*ASSIGNMENT*: After locating the line with "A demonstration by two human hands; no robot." in the data that follows, return it and every later line exactly, up to and including the line with "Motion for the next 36".
#### EXTRACTED INFORMATION
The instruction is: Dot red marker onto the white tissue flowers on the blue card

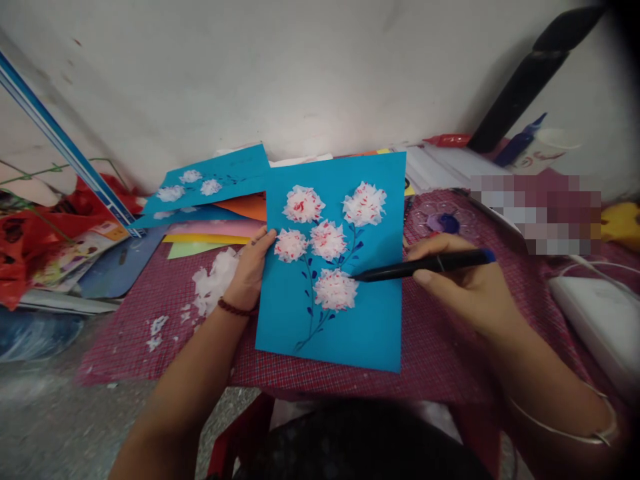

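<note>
At the far left, a red plastic bag (20, 247) lies crumpled beside a printed booklet (83, 250). Next comes a heap of white tissue scraps (215, 280) on the red checked cloth (165, 313) that covers the tabletop. Behind the scraps, a stack of coloured paper sheets (215, 230) carries a second blue card with tissue flowers (210, 177). The left hand (250, 270) rests on the left edge of the blue card (345, 327), fingers pressed together and flat against it, thumb on the card near a flower. The card lies in the middle of the cloth, bearing five white tissue flowers flecked with red (327, 240) on dark blue painted stems. The right hand (465, 283) pinches a black marker (425, 265) between thumb and fingers; its tip touches the card just beside the lowest flower. Behind that hand sits a clear paint palette (443, 220), and at the right edge a white box (600, 320).
</note>
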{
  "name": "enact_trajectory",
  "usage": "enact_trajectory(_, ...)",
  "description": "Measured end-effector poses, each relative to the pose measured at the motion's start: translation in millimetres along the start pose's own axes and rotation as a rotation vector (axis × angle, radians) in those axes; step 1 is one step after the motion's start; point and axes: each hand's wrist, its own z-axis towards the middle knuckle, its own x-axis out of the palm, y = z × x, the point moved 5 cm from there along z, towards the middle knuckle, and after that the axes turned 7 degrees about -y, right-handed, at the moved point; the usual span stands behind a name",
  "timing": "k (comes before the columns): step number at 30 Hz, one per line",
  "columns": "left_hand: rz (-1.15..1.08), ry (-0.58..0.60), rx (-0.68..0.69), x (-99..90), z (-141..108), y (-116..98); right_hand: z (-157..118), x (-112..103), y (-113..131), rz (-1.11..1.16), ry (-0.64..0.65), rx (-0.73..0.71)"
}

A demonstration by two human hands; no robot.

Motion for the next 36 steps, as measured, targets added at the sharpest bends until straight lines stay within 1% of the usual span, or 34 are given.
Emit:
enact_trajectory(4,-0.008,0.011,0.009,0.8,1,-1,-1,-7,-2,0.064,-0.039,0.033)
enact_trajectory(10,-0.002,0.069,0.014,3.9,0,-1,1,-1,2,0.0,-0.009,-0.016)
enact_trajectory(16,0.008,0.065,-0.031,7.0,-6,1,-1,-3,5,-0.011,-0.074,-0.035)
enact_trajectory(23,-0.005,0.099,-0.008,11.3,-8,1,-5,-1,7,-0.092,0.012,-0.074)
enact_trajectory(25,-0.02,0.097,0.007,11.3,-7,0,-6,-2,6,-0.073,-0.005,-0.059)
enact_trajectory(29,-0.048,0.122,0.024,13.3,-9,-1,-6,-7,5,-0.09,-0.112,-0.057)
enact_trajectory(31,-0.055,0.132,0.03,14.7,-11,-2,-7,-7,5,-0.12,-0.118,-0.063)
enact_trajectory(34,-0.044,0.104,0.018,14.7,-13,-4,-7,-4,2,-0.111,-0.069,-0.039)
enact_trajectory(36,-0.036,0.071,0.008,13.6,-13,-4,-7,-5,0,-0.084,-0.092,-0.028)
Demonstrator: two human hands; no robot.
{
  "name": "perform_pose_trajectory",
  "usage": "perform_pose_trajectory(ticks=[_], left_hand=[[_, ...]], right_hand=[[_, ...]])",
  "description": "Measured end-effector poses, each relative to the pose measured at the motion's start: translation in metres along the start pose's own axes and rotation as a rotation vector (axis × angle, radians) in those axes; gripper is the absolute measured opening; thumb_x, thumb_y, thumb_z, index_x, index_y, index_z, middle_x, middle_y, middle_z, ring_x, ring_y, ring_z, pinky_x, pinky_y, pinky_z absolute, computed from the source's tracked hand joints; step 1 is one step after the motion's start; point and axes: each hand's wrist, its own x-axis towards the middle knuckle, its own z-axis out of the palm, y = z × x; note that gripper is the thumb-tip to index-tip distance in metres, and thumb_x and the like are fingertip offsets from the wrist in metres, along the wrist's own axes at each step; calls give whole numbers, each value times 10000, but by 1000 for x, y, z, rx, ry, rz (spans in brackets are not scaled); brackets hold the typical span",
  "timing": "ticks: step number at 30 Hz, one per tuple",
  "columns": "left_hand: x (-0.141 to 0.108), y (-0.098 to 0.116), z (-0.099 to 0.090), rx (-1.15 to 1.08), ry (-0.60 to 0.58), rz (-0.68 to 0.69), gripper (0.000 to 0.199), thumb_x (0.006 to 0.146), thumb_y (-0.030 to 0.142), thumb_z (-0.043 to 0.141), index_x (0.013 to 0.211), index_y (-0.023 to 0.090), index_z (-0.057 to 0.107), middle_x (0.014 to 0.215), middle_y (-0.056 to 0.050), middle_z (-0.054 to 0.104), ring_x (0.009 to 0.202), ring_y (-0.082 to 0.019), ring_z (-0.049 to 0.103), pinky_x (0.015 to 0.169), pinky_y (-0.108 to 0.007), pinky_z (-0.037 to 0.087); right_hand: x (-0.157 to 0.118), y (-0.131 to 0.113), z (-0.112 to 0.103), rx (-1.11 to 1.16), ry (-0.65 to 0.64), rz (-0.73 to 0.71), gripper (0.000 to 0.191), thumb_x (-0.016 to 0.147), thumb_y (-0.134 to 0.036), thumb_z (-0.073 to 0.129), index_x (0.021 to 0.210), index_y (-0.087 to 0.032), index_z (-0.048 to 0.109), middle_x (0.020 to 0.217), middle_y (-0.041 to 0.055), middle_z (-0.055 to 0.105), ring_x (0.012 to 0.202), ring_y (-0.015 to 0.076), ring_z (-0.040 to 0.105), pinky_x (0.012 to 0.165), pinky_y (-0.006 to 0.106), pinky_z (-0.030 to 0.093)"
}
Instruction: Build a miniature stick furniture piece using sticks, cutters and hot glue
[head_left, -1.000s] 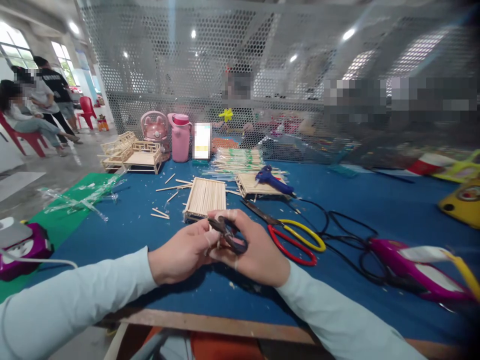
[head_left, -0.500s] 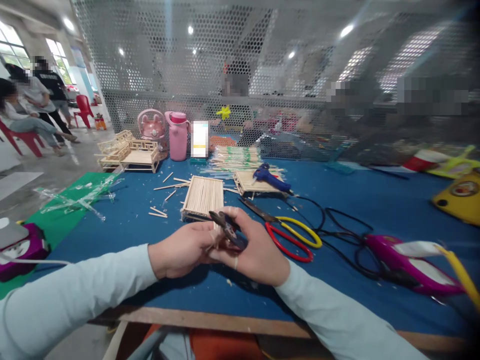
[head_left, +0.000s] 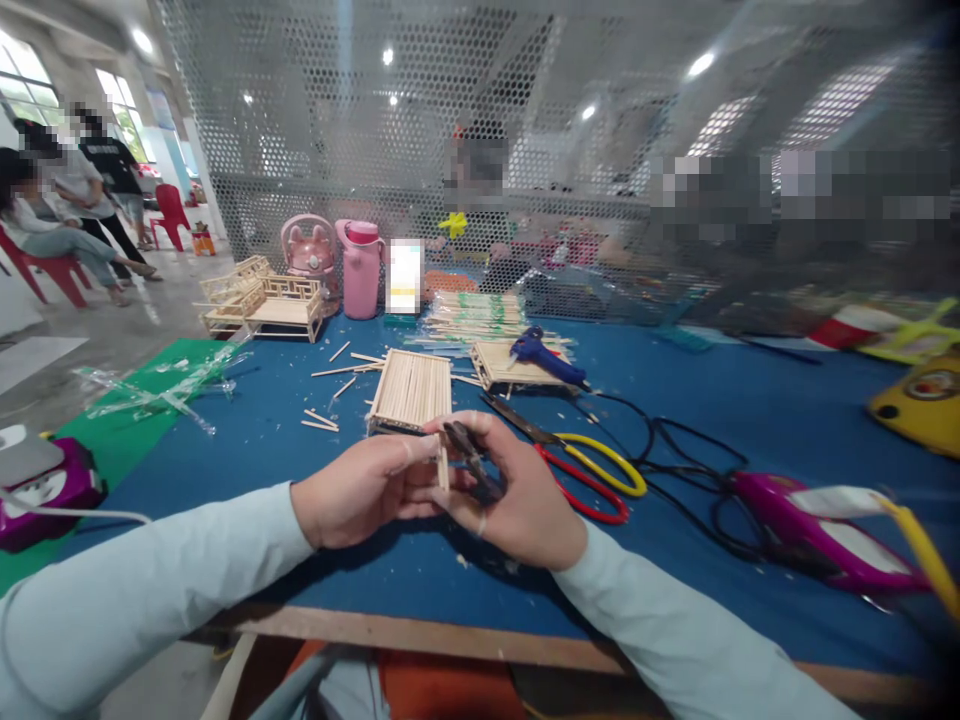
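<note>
Short wooden sticks stand upright between my two hands above the blue table. My left hand is closed, pinching them with thumb and fingers. In my right hand lies a dark pair of pliers, its jaws pointing up and left. My right fingertips also touch the sticks. Just beyond my hands sits a flat panel of wooden sticks, partly covered by my fingers. Scissors with red and yellow handles rest right of my right hand.
A blue glue gun lies on another stick panel. Behind are stick bundles, a pink bottle and small stick furniture. Black cables and a purple power strip lie right. Perforated metal mesh stands behind.
My hands have turned the sticks more upright, so they show between my fingertips. The pliers have shifted slightly right, away from them. The view has moved a little.
</note>
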Motion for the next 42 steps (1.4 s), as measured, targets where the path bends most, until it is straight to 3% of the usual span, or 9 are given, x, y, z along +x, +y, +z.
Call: perform_pose_trajectory(ticks=[6, 12, 17, 19, 23, 27, 32, 38, 42], left_hand=[[3, -2, 2, 22, 91, 145, 348, 524, 342, 840, 685, 109, 637, 621, 1, 619, 541, -56, 523, 567, -182, 361], [5, -5, -1, 101, 76, 158, 336, 563, 372, 813, 679, 104, 647, 580, 19, 574, 457, -19, 399, 483, -174, 273], [4, -6, -1, 156, -3, 201, 340, 573, 380, 810, 711, 106, 665, 659, -10, 626, 630, -82, 547, 659, -216, 410], [4, -6, -1, 158, 6, 213, 327, 563, 356, 819, 707, 107, 665, 658, -5, 635, 613, -74, 548, 655, -211, 419], [3, -1, -2, 134, 137, 178, 379, 546, 377, 825, 775, 120, 668, 738, -27, 677, 645, -102, 612, 665, -234, 452], [2, 6, -4, 164, 246, 114, 467, 513, 413, 834, 862, 148, 673, 808, -42, 694, 692, -134, 662, 674, -252, 475], [2, 10, -5, 234, 276, 130, 387, 562, 379, 815, 828, 137, 673, 808, -42, 696, 685, -125, 661, 671, -242, 476], [-1, 12, -8, 505, 306, 190, 189, 736, 321, 672, 777, 136, 668, 760, -22, 676, 691, -107, 619, 604, -198, 424], [-1, 12, -11, 691, 255, 263, 191, 788, 302, 580, 736, 133, 651, 727, -16, 655, 651, -99, 569, 608, -208, 411]], right_hand=[[0, 5, 4, 46, 0, -26, 395, 727, -216, 642, 1095, -204, 499, 1055, 93, 593, 983, 216, 595, 867, 386, 492], [-1, 9, 5, 132, 11, -39, 458, 691, -210, 705, 1092, -243, 486, 1079, 76, 607, 985, 216, 607, 870, 383, 495], [-2, 7, 6, 117, 20, -44, 448, 700, -193, 689, 1097, -250, 489, 1102, 71, 610, 995, 211, 606, 874, 386, 492], [-1, 5, 5, 110, -4, -48, 426, 721, -197, 670, 1102, -248, 488, 1134, 76, 601, 1010, 206, 601, 875, 382, 488], [4, 5, -8, 98, -29, -14, 448, 717, -275, 690, 1117, -223, 496, 1211, 100, 566, 1012, 211, 594, 822, 347, 502], [10, 13, -32, -96, -28, 2, 321, 781, -205, 555, 1101, -198, 525, 1015, 77, 632, 904, 196, 616, 798, 337, 498], [10, 21, -47, -387, -202, -12, 531, 635, -65, 468, 1150, -161, 552, 1030, 112, 611, 986, 241, 584, 865, 391, 473], [6, 19, -46, -465, -272, 40, 642, 578, -35, 417, 1203, -134, 521, 1109, 129, 587, 1086, 251, 542, 940, 418, 443], [6, 18, -46, -471, -285, 27, 654, 564, -39, 415, 1204, -126, 520, 1119, 131, 594, 1098, 249, 541, 953, 420, 438]])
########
*FINISHED EXERCISE*:
A demonstration by two human hands; no robot.

Motion for the next 36 steps, as measured, targets added at the sharpest bends until straight lines stay within 1% of the usual span, or 34 are given.

Nothing else remains to be done for this exercise.